Risorse che, “oltretutto diminuiranno se effettivamente ci sarà da pagare l’Imu – sottolinea don Giorgio Palmieri, – per ora cerchiamo di non pensarci, ma di certo non sarebbe un aiuto”. Il contrario, spiega don Bezzi, “perché non esistono i presunti privilegi sbandierati nelle campagne denigratorie contro il clero, nessun beneficio, stesse accise, anche se siamo no profit”. Quindi chi aveva beni da affittare, come alcuni parroci che “avevano piccoli appartamenti che davano in affitto a prezzi modici alle persone in difficoltà, diciamo 100 euro al mese, con l’aumento dell’Imu ora quella la pagheranno come se fosse una seconda casa. E se si rompe una caldaia? Se anche dai una casa in comodato non puoi pagarla”.

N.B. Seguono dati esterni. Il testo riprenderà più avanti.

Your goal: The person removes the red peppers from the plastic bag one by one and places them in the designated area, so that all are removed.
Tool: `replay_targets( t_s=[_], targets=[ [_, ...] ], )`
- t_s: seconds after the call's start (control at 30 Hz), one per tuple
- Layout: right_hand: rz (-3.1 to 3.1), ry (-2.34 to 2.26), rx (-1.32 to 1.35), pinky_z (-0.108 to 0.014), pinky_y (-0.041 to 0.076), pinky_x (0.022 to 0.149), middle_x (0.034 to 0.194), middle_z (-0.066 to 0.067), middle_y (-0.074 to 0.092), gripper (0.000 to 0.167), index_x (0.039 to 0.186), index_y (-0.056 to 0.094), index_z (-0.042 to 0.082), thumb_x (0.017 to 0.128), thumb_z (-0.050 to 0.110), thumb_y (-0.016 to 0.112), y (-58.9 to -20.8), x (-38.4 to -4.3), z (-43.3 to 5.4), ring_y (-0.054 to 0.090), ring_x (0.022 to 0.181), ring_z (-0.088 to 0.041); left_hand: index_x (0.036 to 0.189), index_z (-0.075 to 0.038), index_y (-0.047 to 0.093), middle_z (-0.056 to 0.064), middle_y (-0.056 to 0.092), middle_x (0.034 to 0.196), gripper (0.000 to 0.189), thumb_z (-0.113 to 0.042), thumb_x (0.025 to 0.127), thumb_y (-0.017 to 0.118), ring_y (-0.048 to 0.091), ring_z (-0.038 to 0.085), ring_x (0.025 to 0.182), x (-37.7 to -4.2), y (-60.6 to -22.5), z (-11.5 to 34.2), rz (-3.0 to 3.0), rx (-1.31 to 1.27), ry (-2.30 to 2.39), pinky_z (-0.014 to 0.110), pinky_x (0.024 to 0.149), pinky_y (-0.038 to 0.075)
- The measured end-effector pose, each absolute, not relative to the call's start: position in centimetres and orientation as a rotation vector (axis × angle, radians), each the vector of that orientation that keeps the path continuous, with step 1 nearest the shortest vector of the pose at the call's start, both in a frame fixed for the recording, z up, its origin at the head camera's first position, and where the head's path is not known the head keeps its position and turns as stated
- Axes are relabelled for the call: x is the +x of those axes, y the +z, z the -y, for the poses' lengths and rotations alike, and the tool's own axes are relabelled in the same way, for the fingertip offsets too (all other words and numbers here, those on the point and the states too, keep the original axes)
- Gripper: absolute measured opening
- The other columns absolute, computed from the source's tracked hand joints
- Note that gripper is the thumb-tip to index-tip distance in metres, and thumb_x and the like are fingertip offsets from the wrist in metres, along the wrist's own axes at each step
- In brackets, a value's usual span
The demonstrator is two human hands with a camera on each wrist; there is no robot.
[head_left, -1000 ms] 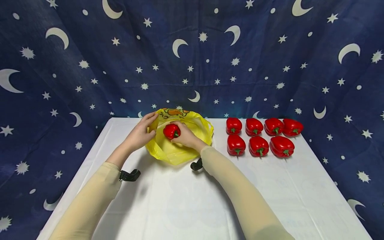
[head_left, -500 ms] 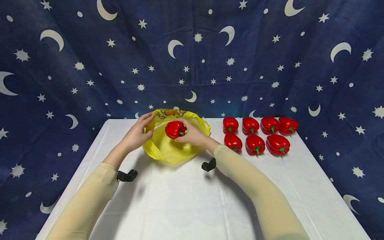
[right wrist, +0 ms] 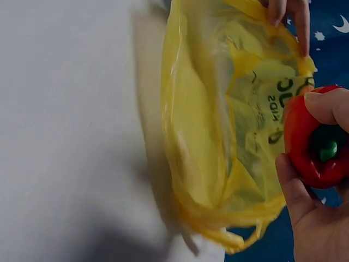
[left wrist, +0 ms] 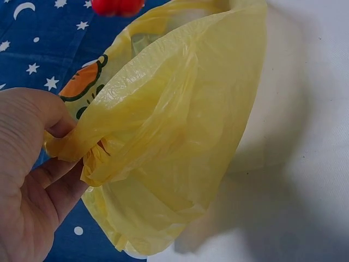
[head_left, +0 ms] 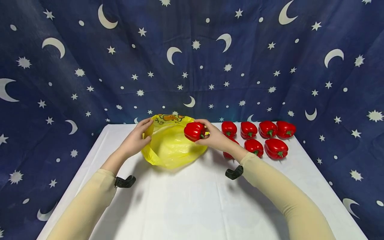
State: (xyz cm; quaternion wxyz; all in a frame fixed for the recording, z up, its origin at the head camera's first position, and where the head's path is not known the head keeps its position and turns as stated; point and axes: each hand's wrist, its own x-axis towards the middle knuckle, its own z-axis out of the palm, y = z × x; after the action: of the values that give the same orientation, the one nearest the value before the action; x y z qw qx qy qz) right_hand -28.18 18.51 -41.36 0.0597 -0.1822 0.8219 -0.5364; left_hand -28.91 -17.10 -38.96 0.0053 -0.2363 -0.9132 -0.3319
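Observation:
My left hand point(head_left: 136, 139) pinches the left rim of a yellow plastic bag point(head_left: 171, 146), which stands with its mouth held wide. In the left wrist view the thumb and fingers gather the bag's thin film point(left wrist: 163, 125). A glossy red bell pepper point(head_left: 194, 131) with a green stem is gripped by my right hand point(head_left: 214, 136), over the right edge of the bag's mouth. The right wrist view shows thumb and fingers round this pepper point(right wrist: 313, 142), stem toward the camera, beside the bag point(right wrist: 196, 120). Dark lettering and an orange print mark the bag's far wall.
Several more red bell peppers point(head_left: 276, 148) stand in two rows at the right of the white-covered table point(head_left: 186, 203); my right forearm partly hides the near left one point(head_left: 229, 154). Behind the table hangs a dark blue curtain point(head_left: 198, 76) with moons and stars.
My right hand has lifted the pepper from inside the bag and carried it right, to the bag's right edge. The left hand keeps its hold on the rim; the view has shifted slightly.

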Motion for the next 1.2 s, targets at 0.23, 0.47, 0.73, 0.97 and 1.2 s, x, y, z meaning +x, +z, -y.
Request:
replay_targets(
  t_s=[0.23, 0.47, 0.73, 0.97, 1.2],
  targets=[
    [-2.502, -1.642, -0.511, -0.041, 0.056, 0.091, 0.143, -0.005, 0.051, 0.088, 0.151, 0.042, 0.034, 0.078, 0.016, 0.089, -40.7, -26.7, -22.0, 0.055, 0.120, -0.030, 0.161, -0.004, 0.029, 0.010, 0.020, 0.168, 0.071, -0.007, 0.096, 0.058, 0.029, 0.035, 0.149, -28.6, -39.3, 17.6, 2.854, -0.735, -1.043, 0.055, 0.114, 0.032],
    [-2.544, -1.645, -0.395, -0.048, 0.052, 0.098, 0.147, -0.006, 0.048, 0.089, 0.154, 0.038, 0.033, 0.081, 0.024, 0.088, -40.0, -25.2, -26.6, 0.052, 0.128, -0.032, 0.161, -0.004, 0.029, 0.011, 0.020, 0.168, 0.070, -0.007, 0.096, 0.058, 0.029, 0.035, 0.149, -28.7, -39.3, 17.8, 2.850, -0.753, -1.037, 0.056, 0.114, 0.032],
    [-2.636, -1.678, -0.230, -0.056, 0.041, 0.109, 0.155, -0.009, 0.041, 0.088, 0.157, 0.033, 0.029, 0.086, 0.025, 0.085, -39.6, -23.4, -32.9, 0.045, 0.136, -0.035, 0.160, -0.004, 0.030, 0.009, 0.021, 0.168, 0.071, -0.006, 0.096, 0.058, 0.029, 0.034, 0.149, -29.0, -39.0, 17.2, 2.842, -0.781, -1.034, 0.055, 0.114, 0.033],
    [-2.775, -1.661, -0.067, -0.064, 0.034, 0.110, 0.158, -0.015, 0.034, 0.093, 0.162, 0.025, 0.024, 0.089, 0.024, 0.082, -40.0, -21.1, -38.1, 0.038, 0.140, -0.041, 0.162, -0.007, 0.027, 0.007, 0.019, 0.169, 0.071, -0.007, 0.098, 0.058, 0.028, 0.032, 0.150, -29.0, -39.3, 17.0, 2.867, -0.790, -1.014, 0.054, 0.114, 0.033],
    [-2.863, -1.601, 0.138, -0.048, 0.042, 0.106, 0.158, -0.018, 0.032, 0.092, 0.164, 0.021, 0.027, 0.092, 0.030, 0.078, -40.6, -18.9, -42.4, 0.036, 0.137, -0.039, 0.162, -0.006, 0.027, 0.009, 0.019, 0.168, 0.071, -0.007, 0.097, 0.057, 0.028, 0.034, 0.150, -28.8, -39.7, 17.2, 2.873, -0.777, -1.025, 0.055, 0.114, 0.032]
  ],
)
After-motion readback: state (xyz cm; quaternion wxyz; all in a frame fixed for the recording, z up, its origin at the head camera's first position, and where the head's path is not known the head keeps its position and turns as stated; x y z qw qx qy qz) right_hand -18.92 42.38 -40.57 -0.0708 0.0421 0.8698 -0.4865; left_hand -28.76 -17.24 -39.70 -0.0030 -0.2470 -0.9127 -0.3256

“La chiesa deve essere sostenuta e aiutata” sottolinea quindi don Bezzi, richiamando quell’appello alla “solidarietà” che Papa Benedetto XVI ha ripetuto più volte dal 20 maggio. “Lo Stato, come ha aiutato le aziende, altrettanto deve fare con i luoghi di culto”, gli fa eco don Stefano Zanella, vicedirettore dell’Ufficio beni culturali e arte sacra della diocesi di Ferrara-Comacchio.

Anche se, perfino tra gli ecclesiastici la fiducia nel governo vacilla. A Finale Emilia, infatti, si pensa a come ricostruire tutto senza contare su alcun sostegno pubblico “che comunque – spiegano con parole dure dalla parrocchia – anche prima del terremoto non è mai arrivato. Qui in città ci sono 3 chiese di proprietà dello Stato, concesse a noi in usufrutto perpetuo e sono 17 anni che ci devono restituire i soldi che abbiamo speso per fare dei lavori. No – sottolineano, contattati telefonicamente da ilfattoquotidiano.it – se fosse per lo Stato tutte le chiese di questo paese sarebbero già crollate. Da Roma fanno promesse che non mantengono e chi ancora crede che, in seguito al terremoto, arriveranno aiuti concreti si illude”. 

Almeno nel ferrarese, però, la battaglia dei parroci sembra già vinta. Il Comune di Ferrara, infatti, ha annunciato che verranno effettuati sopralluoghi, prima vincolati dalla soprintendenza, per compilare le schede Aedes delle chiese danneggiate. Grazie a queste, anche le comunità ecclesiastiche locali potranno fare domanda per accedere ai finanziamenti pubblici e ricevere, così, risarcimenti fino all’80% dei danni subiti in seguito al sisma. Come i privati cittadini.